14th Amdt – Liberty Clause
The 14th Amendment Liberty Clause guarantees the individual’s right to “life, liberty, and property.” And, this guarantee of “liberty” includes the right to privacy and the right to a fair trial, [see XIV Amendment].

14th Amdt – Due Process Clause
No court may consider a proposed order affecting one’s “life, liberty, and property” — including privacy and a fair trial — without first providing the individual with due process of law, [see XIV Amendment].

In a Nutshell
“Due process of law” means that, where fundamental rights are at stake, courts must provide the individual with *NOTICE* and *OPPORTUNITY to be HEARD* — before the judge considers any order that materially affects the individual’s fundamental rights, including their right to privacy and a fair trial, [see XIV Amendment].

Statement of Facts
On Mar. 9, 2024, a news reporter submitted a media request into Phillips’ family case — but Phillips was totally unaware of its existence because Dept. R failed to discharge their constitutional duty to notify the parties. 

“Shall Be Notified”
In addition to federal “notice” requirements at the 14th Amendment, the state also requires the parties “shall  be notified … of any such request by a news reporter,” [see SCR 230.1; (bold italics added)].

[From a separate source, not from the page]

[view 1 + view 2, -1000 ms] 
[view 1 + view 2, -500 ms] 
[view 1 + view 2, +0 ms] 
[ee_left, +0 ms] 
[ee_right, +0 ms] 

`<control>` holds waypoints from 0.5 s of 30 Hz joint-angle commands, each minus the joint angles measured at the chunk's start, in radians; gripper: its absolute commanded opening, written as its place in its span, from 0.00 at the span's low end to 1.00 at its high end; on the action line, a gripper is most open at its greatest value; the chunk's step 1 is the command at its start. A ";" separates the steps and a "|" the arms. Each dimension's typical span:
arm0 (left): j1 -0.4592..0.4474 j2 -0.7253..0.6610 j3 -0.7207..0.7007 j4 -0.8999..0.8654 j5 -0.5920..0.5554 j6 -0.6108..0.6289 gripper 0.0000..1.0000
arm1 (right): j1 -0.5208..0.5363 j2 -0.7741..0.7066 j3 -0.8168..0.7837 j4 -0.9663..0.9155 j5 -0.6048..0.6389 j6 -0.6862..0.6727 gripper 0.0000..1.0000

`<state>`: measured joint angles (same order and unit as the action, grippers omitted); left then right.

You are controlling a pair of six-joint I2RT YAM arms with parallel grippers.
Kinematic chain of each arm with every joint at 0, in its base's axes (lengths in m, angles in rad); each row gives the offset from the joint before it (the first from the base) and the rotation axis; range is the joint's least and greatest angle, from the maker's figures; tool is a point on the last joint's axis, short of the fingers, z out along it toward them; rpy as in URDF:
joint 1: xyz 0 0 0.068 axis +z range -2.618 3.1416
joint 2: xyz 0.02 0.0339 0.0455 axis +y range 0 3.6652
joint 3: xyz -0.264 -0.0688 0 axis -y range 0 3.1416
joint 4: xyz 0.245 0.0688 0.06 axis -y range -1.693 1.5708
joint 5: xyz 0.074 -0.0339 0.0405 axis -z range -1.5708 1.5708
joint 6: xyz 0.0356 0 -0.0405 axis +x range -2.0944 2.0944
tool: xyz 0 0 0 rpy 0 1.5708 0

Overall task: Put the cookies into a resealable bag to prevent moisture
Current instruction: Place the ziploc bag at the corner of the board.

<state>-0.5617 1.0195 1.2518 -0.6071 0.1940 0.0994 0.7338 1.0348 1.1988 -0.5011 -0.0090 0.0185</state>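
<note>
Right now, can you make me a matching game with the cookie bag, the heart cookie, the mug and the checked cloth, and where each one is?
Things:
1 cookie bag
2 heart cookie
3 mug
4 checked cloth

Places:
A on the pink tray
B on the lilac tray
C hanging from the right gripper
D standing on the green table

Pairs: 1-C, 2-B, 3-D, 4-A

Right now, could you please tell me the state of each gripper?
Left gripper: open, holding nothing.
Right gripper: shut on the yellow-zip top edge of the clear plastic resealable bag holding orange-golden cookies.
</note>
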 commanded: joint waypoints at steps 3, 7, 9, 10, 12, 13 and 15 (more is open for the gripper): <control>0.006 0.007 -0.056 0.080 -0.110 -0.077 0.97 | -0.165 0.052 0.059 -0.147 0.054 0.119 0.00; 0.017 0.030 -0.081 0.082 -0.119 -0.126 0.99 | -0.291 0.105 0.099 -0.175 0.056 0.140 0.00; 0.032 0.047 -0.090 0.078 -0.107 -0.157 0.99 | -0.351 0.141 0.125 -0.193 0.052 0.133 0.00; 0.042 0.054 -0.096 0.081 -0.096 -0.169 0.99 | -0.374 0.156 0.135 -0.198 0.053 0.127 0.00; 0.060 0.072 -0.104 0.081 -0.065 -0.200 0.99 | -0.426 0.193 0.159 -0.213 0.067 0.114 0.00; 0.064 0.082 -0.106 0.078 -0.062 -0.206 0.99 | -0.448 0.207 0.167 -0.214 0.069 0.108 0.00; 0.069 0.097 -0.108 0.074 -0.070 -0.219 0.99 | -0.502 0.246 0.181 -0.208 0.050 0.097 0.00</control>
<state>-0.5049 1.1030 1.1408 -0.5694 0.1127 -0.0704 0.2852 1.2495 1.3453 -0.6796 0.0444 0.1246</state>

State and Federal Violations
Dept. R violates federal law, i.e., the 14th Amendment — for failure to give the parties “notice” and “opportunity to be heard” concerning a proposed order that materially affects the parties’ fundamental rights. In addition, Dept. R also violates state law, i.e., SCR 230.1 — for failure to notify the parties that a news reporter had submitted a media request in the first place, (“shall be notified“).

Particularized Findings
State law also creates a particularity requirement. When news reporters request media access, “[a] judge shall make particularized findings on the record,” [see SCR 230.2]. However, in the signed media order, (Mar. 13, 2024), Henderson made “check-the-box” findings — which do not qualify as “particularized” under SCR 230.2.

Check-the-Box Findings
On Mar. 13, 2024, Henderson signed a “fill-in-the-blanks” media order — prepared by a non-lawyer. This dubious document comes with “pre-fab” language that prompts judges to make findings — by checking a box; but again, Phillips argues that “check-the-box” findings are not sufficiently “particularized” for purposes of SCR 230.2.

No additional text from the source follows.